Exercise description
Word for word, retype every line of the data.
= = =
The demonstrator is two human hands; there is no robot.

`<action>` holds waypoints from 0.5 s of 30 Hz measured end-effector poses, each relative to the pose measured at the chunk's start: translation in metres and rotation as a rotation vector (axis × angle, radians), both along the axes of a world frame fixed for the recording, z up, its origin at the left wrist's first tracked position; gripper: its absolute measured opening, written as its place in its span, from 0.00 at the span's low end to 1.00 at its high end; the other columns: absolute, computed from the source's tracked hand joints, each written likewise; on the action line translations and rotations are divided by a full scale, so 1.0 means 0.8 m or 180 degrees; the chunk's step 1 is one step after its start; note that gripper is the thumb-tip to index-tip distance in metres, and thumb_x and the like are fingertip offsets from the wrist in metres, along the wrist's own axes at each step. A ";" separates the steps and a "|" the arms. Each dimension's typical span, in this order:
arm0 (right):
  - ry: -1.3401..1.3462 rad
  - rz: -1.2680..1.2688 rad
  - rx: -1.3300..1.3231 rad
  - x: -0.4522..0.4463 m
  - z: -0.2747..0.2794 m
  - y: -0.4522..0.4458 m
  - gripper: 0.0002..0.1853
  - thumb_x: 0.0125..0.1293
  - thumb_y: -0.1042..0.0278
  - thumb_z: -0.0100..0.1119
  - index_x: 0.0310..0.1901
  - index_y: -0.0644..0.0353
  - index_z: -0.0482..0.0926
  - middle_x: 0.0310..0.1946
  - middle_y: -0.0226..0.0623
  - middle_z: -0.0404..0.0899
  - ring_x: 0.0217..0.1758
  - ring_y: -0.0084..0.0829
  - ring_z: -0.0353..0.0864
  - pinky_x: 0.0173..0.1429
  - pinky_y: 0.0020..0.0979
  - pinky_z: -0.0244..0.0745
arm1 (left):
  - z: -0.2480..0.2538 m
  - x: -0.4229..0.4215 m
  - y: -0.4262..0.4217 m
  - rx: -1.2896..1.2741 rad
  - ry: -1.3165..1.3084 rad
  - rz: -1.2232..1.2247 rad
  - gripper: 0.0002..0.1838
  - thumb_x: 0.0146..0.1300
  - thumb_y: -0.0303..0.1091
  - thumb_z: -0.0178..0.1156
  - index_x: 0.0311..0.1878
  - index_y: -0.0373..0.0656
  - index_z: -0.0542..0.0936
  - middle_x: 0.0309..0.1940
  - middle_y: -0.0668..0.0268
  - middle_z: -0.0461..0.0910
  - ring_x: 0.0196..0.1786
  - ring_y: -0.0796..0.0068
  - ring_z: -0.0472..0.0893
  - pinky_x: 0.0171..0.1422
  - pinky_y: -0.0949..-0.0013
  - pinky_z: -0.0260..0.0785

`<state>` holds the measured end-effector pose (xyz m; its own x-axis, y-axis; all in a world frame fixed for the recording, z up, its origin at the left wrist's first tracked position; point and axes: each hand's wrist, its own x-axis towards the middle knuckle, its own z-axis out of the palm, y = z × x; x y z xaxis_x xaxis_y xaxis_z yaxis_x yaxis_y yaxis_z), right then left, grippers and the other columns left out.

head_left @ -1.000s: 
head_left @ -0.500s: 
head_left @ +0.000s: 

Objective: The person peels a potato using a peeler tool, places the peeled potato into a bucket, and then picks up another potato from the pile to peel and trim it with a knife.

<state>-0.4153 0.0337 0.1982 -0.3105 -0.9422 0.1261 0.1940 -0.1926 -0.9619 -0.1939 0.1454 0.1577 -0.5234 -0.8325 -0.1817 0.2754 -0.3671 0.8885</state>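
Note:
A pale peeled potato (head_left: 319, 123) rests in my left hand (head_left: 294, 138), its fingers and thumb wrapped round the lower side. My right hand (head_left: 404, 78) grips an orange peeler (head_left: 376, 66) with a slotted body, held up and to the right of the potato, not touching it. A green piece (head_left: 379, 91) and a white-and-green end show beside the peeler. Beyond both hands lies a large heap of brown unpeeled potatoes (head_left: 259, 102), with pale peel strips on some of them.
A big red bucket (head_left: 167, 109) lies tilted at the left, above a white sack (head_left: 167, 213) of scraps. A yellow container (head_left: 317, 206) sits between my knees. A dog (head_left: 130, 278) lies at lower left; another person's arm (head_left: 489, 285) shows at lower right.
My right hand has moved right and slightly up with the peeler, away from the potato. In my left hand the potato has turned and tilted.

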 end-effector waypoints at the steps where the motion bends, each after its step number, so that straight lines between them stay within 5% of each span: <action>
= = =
Solution to this problem
The demonstrator is two human hands; there is no robot.

`<action>` holds waypoints from 0.5 s of 30 Hz measured end-effector poses, each relative to the pose measured at the chunk's start: translation in metres and rotation as a rotation vector (axis × angle, radians), both along the axes of a world frame fixed for the recording, z up, its origin at the left wrist's first tracked position; gripper: its absolute measured opening, written as its place in its span, from 0.00 at the span's low end to 1.00 at its high end; the other columns: absolute, computed from the source's tracked hand joints, each written likewise; on the action line translations and rotations are divided by a full scale, so 1.0 means 0.8 m or 180 degrees; the chunk's step 1 is one step after its start; note that gripper is the thumb-tip to index-tip distance in metres, and thumb_x and the like are fingertip offsets from the wrist in metres, along the wrist's own axes at each step. A ";" separates the steps and a "|" the arms. Each dimension's typical span, in this order:
arm0 (right):
  - ry: -1.3401..1.3462 rad
  - rz: -1.2680..1.2688 rad
  - rx: -1.3300..1.3231 rad
  - x: -0.4522..0.4463 m
  - z: -0.2747..0.2794 m
  - y: -0.4522..0.4458 m
  - gripper: 0.0002..0.1853
  - thumb_x: 0.0125..0.1293
  - thumb_y: -0.1042..0.0278
  - thumb_z: -0.0100..0.1119
  - index_x: 0.0310..0.1901
  - index_y: -0.0644..0.0353
  - index_z: -0.0482..0.0926
  - middle_x: 0.0310..0.1946
  - middle_y: -0.0226..0.0623
  - middle_z: -0.0404..0.0899
  - ring_x: 0.0217..0.1758
  - ring_y: -0.0084..0.0829
  - ring_z: -0.0353..0.0864
  - pinky_x: 0.0173..0.1429
  - pinky_y: 0.0020..0.0979
  - pinky_z: -0.0244..0.0745
arm1 (left):
  - z: -0.2480..0.2538 m
  - x: -0.4229..0.4215 m
  - y: -0.4262..0.4217 m
  - rx: -1.2896..1.2741 rad
  - ry: -1.3165..1.3084 rad
  - rz: -1.2232..1.2247 rad
  - gripper: 0.0002..0.1838
  - thumb_x: 0.0146..0.1300
  - thumb_y: -0.0303..0.1091
  - thumb_z: -0.0178..0.1156
  - index_x: 0.0311..0.1878
  - index_y: -0.0373..0.0656
  - index_z: -0.0542..0.0936
  - middle_x: 0.0309..0.1940
  - middle_y: -0.0668..0.0268
  - middle_z: -0.0461..0.0910
  - ring_x: 0.0196..0.1786
  - ring_y: -0.0796..0.0068
  - ring_z: -0.0472..0.0893
  - pinky_x: 0.0171..0.1422
  - pinky_y: -0.0949..-0.0013
  - pinky_z: -0.0260..0.0785

`<state>` holds the measured end-effector pose (xyz m; its own x-axis, y-axis; all in a world frame fixed for the recording, z up, its origin at the left wrist's first tracked position; point and axes: each hand's wrist, its own x-axis towards the middle knuckle, its own z-axis out of the palm, y = z × x; x y z xaxis_x xaxis_y xaxis_z yaxis_x yaxis_y yaxis_z), right then left, grippers and the other columns left out.

head_left @ -1.000s: 
head_left @ -0.500s: 
head_left @ +0.000s: 

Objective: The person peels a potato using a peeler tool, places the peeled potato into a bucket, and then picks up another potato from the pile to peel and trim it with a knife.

<state>-0.4153 0.0337 0.1982 -0.3105 -0.9422 0.1261 0.1940 -0.1926 -0.9619 -0.1939 0.1454 0.1577 -0.5234 -0.8325 -0.1817 0.2754 -0.3671 0.8885</state>
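Note:
A pale peeled potato (head_left: 319, 123) rests in my left hand (head_left: 294, 138), its fingers and thumb wrapped round the lower side. My right hand (head_left: 404, 78) grips an orange peeler (head_left: 376, 66) with a slotted body, held up and to the right of the potato, not touching it. A green piece (head_left: 379, 91) and a white-and-green end show beside the peeler. Beyond both hands lies a large heap of brown unpeeled potatoes (head_left: 259, 102), with pale peel strips on some of them.
A big red bucket (head_left: 167, 109) lies tilted at the left, above a white sack (head_left: 167, 213) of scraps. A yellow container (head_left: 317, 206) sits between my knees. A dog (head_left: 130, 278) lies at lower left; another person's arm (head_left: 489, 285) shows at lower right.
My right hand has moved right and slightly up with the peeler, away from the potato. In my left hand the potato has turned and tilted.
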
 end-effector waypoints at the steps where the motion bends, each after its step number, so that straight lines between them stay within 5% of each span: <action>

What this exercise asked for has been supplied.